Cyanotypes, which are actually photographs, are yet another way to create designs on fabric. A cyanotype “is a photographic printing process that produces a cyan-blue print. Engineers used the process well into the 20th century as a simple and low-cost process to produce copies of drawings, referred to as blueprints. The process uses two chemicals: ferric ammonium citrate and potassium ferricyanide.”
You can coat fabric with those chemicals yourself or you can buy fabric already coated. After that, the process is the same. You choose materials you want to photograph and lay them on the treated fabric.
Then, you cover them with glass or some other clear object to hold the materials in place and expose the fabric to the sun for 10 to 15 minutes.

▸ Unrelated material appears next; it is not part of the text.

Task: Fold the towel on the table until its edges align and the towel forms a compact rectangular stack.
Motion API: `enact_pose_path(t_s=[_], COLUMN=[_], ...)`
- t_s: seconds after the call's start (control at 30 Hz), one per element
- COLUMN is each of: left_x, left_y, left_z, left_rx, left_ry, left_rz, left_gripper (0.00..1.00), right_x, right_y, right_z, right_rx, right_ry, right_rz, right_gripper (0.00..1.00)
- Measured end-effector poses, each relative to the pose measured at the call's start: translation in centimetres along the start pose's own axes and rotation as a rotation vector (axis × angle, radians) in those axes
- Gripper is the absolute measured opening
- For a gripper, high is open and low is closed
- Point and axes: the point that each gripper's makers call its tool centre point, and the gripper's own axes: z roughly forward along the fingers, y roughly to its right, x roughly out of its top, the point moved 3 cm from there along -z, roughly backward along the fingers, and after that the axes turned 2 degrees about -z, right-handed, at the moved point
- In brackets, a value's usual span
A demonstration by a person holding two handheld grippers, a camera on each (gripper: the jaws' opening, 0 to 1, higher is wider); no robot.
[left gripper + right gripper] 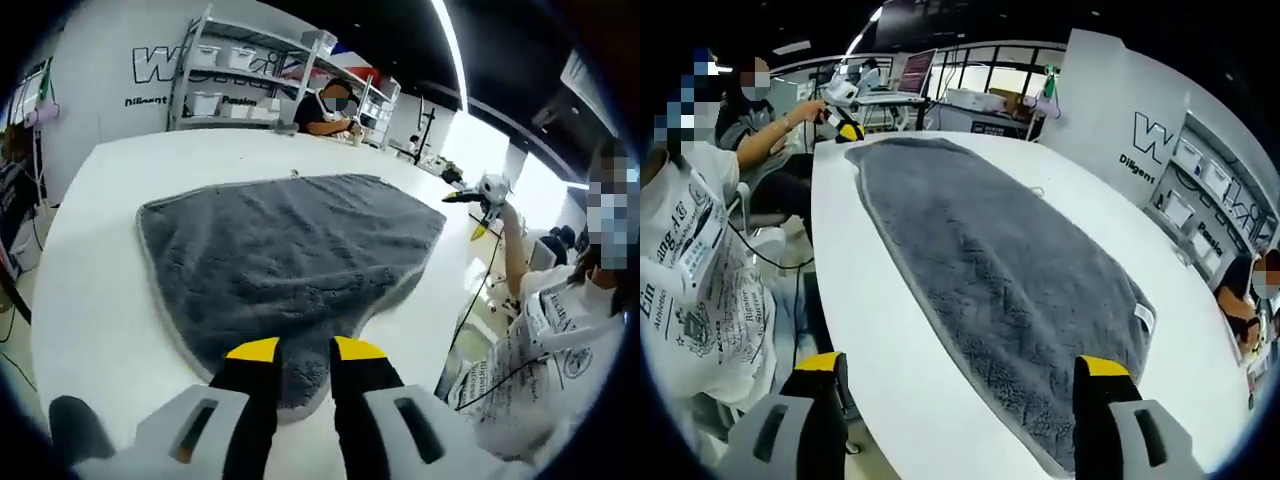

After you bring the fabric inside you remove the materials and rinse the fabric in water. Then you admire your results.
I had bought a packet of assorted color pretreated cyanotype fabric squares with a gift certificate from Dharma Trading, and was waiting for sunshine and warm weather. When those events aligned I set up my work area on the roof of my screen porch. Why the roof? Because I can access it through a door from my bedroom. I suppose the people we bought our house from had visions of night star gazing, but it’s three stories up from the driveway and the railing isn’t very high. Also, wasps love to build nests on the railing. So I was happy to find a use for that roof.
I was pleased with my results, and have found many breathtaking examples of this technique online. How about this delicate piece by Linda Sterner?
I have no idea what I’ll make with my crocheted pieces, but I still have eight more treated fabric squares to play with.